WHAT THIS TASK INVOLVES: When you reach the line in the data below that contains "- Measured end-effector", please start repeating lines exactly, and stop after the line that contains "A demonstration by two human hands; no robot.", repeating nothing else.

Segment Start: MATERIAL FOR THE TASK

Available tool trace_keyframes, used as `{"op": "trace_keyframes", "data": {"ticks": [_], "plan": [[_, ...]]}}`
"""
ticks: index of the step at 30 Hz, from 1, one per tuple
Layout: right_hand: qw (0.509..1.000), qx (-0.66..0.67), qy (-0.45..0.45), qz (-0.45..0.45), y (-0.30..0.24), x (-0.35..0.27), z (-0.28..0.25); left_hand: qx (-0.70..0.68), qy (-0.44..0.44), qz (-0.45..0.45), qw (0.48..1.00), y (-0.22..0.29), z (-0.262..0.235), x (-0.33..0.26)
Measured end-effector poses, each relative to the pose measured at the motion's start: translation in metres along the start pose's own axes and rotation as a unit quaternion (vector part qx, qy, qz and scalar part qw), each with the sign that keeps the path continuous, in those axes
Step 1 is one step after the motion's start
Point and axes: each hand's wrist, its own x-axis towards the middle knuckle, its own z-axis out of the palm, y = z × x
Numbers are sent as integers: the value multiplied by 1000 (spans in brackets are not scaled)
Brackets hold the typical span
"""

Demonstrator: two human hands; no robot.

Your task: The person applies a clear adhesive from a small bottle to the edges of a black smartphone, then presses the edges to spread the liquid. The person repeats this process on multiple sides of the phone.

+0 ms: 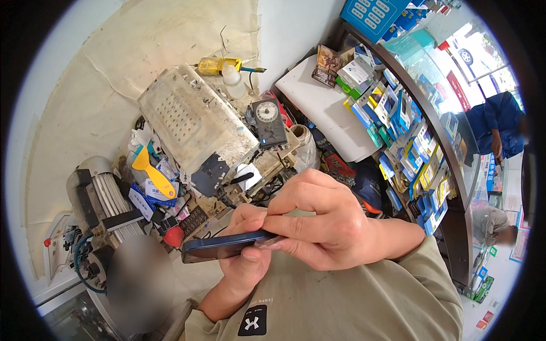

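A dark blue smartphone (219, 245) lies nearly flat, its long edge toward me, in front of my chest. My left hand (245, 266) is closed round it, with the thumb on the near edge and fingers behind the far one. At the phone's right end, my right hand (323, 227) is closed in a pinch, its thumb and fingertips touching or very close to the phone. Something thin and greyish shows at those fingertips, too small to name.
Beyond my hands stands a cluttered bench with a dirty perforated metal box (190, 119), a black dial device (268, 122), a white bottle (233, 80) and a yellow scraper (153, 172). A motor (108, 193) is at left. Packaged goods (418, 153) fill the right; people are beyond the counter.
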Motion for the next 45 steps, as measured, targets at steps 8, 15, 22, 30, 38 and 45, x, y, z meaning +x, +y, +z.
{"op": "trace_keyframes", "data": {"ticks": [8,15,22,30,38,45], "plan": [[999,35,-19,27,-1,-1,-3,10,-14,3,1000,-1,-3,3],[993,84,-60,63,0,-2,-8,12,-26,2,1000,-1,-7,4],[981,147,-49,117,-1,-2,-5,-1,-41,-10,999,-1,-13,6],[982,143,-65,108,-1,-2,-6,-8,-60,0,998,-2,-15,11],[974,184,-60,118,0,-2,-1,7,-54,-2,999,-3,-20,9],[969,201,-61,128,1,-2,1,-8,-48,-16,999,-2,-21,10]]}}
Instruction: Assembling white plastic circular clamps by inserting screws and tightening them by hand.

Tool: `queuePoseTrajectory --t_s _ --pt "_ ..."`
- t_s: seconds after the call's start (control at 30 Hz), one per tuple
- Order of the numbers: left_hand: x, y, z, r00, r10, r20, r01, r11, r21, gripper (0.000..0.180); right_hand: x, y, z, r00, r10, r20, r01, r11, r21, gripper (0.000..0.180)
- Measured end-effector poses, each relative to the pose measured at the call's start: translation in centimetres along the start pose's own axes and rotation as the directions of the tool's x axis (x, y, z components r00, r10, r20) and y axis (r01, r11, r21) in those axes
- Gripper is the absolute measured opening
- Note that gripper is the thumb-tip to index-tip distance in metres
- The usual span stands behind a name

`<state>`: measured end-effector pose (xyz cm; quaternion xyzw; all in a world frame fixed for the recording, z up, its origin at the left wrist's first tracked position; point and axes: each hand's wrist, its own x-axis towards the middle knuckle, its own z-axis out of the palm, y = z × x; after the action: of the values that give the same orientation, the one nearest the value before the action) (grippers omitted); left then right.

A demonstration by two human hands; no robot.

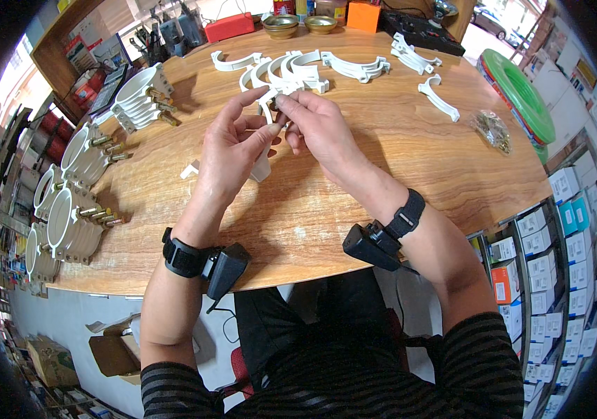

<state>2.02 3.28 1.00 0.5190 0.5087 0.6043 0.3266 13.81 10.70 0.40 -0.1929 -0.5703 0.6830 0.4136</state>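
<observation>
Over the middle of the wooden table, my left hand (234, 143) closes its fingers on a white plastic pipe clamp half (261, 168), which is partly hidden behind them. My right hand (316, 126) meets it at the clamp's upper end, thumb and fingers pinched on something small and dark, too covered to name. Just beyond both hands lie several loose white clamp halves (300, 68), curved and bunched together. The end of another white piece (190, 169) shows beside my left wrist.
Stacks of joined white clamps with brass-coloured bolts (75, 223) line the table's left side. A clear bag of small metal parts (492, 131) lies at the right, near a green coiled roll (518, 94). Metal bowls (280, 26) and a red box (229, 27) stand at the back.
</observation>
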Motion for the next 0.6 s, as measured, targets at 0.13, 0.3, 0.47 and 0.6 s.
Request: queuePoseTrajectory --t_s 0.13,0.3,0.47,0.6 --pt "-0.08 0.13 -0.04 1.000 -0.007 0.011 0.007 1.000 0.012 0.045 -0.05 -0.33 0.43 0.998 -0.060 -0.023 0.056 0.988 -0.144 0.020" --pt "0.00 -0.11 -0.03 1.000 -0.008 -0.006 0.008 1.000 -0.009 0.045 -0.09 -0.25 0.26 0.996 -0.085 -0.017 0.083 0.990 -0.112 0.021" --pt "-0.01 0.02 -0.08 1.000 0.008 -0.007 -0.008 1.000 -0.012 0.045 -0.12 -0.07 0.12 1.000 -0.011 -0.005 0.010 1.000 -0.023 0.025" --pt "-0.07 0.11 -0.12 1.000 0.002 -0.009 -0.002 1.000 -0.001 0.045 -0.02 -0.08 0.16 1.000 -0.021 0.000 0.021 0.996 -0.082 0.023"
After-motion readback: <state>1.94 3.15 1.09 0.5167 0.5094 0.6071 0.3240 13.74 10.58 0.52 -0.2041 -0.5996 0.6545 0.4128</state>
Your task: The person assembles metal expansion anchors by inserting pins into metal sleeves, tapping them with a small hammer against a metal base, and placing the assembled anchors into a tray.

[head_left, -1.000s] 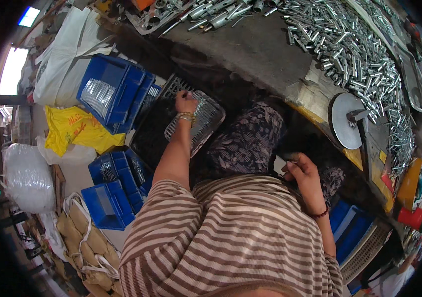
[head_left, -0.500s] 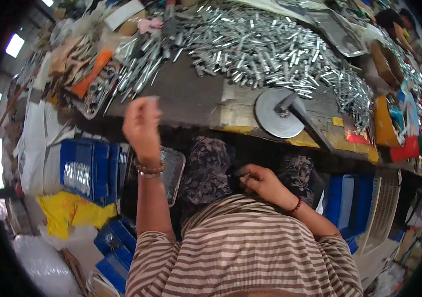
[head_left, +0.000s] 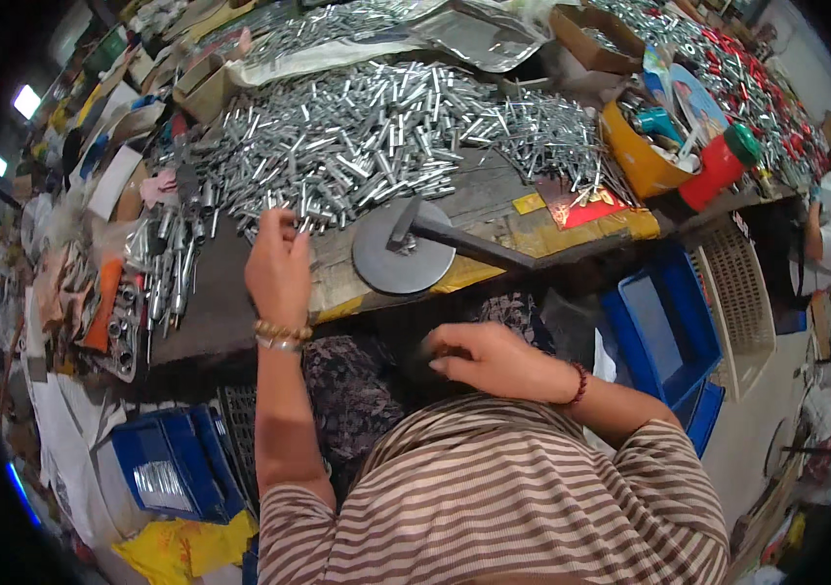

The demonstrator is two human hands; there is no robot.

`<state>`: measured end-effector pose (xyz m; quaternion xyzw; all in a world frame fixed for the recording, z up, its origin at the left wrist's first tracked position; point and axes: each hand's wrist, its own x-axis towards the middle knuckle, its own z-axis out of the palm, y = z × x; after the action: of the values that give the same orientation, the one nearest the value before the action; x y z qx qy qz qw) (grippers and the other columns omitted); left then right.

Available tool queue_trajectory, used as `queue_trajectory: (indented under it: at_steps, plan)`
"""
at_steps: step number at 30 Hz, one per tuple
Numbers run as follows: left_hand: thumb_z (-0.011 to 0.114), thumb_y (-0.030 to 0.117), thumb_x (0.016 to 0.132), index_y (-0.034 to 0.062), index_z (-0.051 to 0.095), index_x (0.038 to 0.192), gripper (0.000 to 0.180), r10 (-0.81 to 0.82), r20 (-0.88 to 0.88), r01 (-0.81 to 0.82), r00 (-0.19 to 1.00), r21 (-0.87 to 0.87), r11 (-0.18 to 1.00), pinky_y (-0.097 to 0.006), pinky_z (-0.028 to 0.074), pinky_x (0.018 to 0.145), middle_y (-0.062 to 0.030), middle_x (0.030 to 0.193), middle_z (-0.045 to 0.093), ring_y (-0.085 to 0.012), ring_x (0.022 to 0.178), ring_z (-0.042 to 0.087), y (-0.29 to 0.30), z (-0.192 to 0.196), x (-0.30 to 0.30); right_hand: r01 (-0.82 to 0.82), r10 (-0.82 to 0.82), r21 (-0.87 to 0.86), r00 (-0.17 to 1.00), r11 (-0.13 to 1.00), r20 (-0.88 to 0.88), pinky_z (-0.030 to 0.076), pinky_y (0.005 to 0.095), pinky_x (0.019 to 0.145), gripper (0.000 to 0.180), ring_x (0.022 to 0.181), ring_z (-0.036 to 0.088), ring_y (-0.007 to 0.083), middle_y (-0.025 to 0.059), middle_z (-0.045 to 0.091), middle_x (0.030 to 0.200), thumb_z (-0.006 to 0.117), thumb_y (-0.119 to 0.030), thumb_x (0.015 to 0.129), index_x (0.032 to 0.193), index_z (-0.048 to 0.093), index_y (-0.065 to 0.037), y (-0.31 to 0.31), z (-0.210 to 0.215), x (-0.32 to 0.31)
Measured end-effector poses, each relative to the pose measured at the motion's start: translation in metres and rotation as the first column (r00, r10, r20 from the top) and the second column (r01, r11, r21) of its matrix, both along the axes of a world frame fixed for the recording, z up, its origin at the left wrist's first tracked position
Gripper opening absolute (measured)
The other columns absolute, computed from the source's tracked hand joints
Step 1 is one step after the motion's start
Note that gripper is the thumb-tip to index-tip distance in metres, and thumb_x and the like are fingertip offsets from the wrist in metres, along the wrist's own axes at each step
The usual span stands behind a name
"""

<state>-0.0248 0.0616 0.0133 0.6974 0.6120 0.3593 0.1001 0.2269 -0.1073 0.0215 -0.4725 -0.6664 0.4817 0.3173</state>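
A person's left hand (head_left: 277, 273), loosely curled, is by metal pieces (head_left: 367, 136) heaped on the surface (head_left: 206, 312), apparently a picking step calling for a pinch; the right hand (head_left: 503, 363) curls above the lap (head_left: 349, 378), both hands' contents unclear.

No words or numbers can be read. A red card (head_left: 586, 207) lying near the front edge of the workbench (head_left: 211, 310) bears golden marks, too small and blurred to make out. A small yellow tag (head_left: 529, 203) lies just beside it, any lettering on it too fine to tell. At the lower left, a yellow bag (head_left: 186, 548) shows faint reddish marks across its creased surface, their shapes lost in the folds and blur
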Motion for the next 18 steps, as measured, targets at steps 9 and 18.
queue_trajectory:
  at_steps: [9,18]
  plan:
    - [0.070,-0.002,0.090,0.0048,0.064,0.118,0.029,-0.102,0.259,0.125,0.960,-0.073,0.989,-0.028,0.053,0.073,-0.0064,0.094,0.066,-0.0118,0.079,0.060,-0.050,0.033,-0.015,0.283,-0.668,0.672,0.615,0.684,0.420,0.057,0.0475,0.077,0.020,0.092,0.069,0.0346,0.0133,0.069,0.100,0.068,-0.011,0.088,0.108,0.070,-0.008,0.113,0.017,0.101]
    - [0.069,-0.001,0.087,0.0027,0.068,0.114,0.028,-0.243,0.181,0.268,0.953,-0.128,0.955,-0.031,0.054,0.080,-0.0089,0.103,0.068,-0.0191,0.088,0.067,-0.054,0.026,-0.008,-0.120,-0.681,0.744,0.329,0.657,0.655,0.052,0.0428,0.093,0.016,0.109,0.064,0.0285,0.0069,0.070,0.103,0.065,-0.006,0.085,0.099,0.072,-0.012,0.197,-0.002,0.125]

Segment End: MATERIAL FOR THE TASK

RESULT:
- Measured end-effector poses, each relative to the pose measured at the call's start: translation in centimetres along the start pose's own axes and rotation as the directions of the tool's x axis (x, y, z components r00, r10, r20) and y axis (r01, r11, r21) in those axes
- Gripper is the absolute measured opening
- Note that gripper is the thumb-tip to index-tip distance in metres
- The usual span stands behind a name

`<state>`: measured end-effector pose (xyz cm; quaternion xyzw; all in a world frame fixed for the recording, z up, its origin at the left wrist's first tracked position; point and axes: each hand's wrist, its own x-axis towards the middle knuckle, its own z-axis out of the palm, y = z × x; after the action: of the values that give the same orientation, the one nearest the value before the action) (grippers omitted); left then right.

A demonstration by two human hands; no robot.

Nothing remains to be done, and the exercise is complete.